WORK REQUEST :: Repeat the data exactly, leaving out any image.

DATA BLOCK ::
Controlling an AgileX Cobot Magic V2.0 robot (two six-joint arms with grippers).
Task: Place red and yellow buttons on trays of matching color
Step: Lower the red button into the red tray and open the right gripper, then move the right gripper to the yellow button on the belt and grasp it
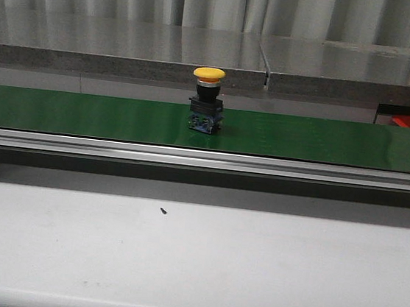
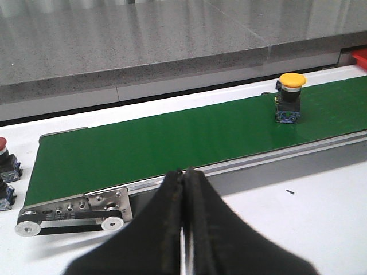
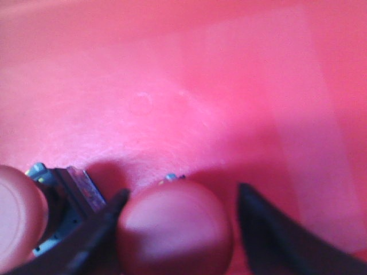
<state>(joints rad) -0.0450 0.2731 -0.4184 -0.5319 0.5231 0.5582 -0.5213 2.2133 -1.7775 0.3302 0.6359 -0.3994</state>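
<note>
Now red button between right hand fingers — over red tray.

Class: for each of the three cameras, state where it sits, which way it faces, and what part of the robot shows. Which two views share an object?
Front view: faces forward across the table at the green belt; no robot part shows.
Left wrist view: above the left gripper, jaws shut, looking along the belt.
Right wrist view: close over the red tray; right gripper straddles a red button.
Front and left wrist views share the yellow button.
</note>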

ANSWER BELOW ::
Controlling an AgileX Cobot Magic V2.0 robot (two six-joint arms with grippers).
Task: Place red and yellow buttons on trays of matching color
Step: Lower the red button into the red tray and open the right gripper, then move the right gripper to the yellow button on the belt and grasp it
<state>(joints rad) -0.0450 0.2731 -0.4184 -0.5319 0.5231 0.5582 -0.5213 2.2133 -1.7775 0.3302 0.6359 -0.3994</state>
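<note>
Now red button between right hand fingers — over red tray.

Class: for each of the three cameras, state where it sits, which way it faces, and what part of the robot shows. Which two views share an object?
Front view: faces forward across the table at the green belt; no robot part shows.
Left wrist view: above the left gripper, jaws shut, looking along the belt.
Right wrist view: close over the red tray; right gripper straddles a red button.
Front and left wrist views share the yellow button.
</note>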

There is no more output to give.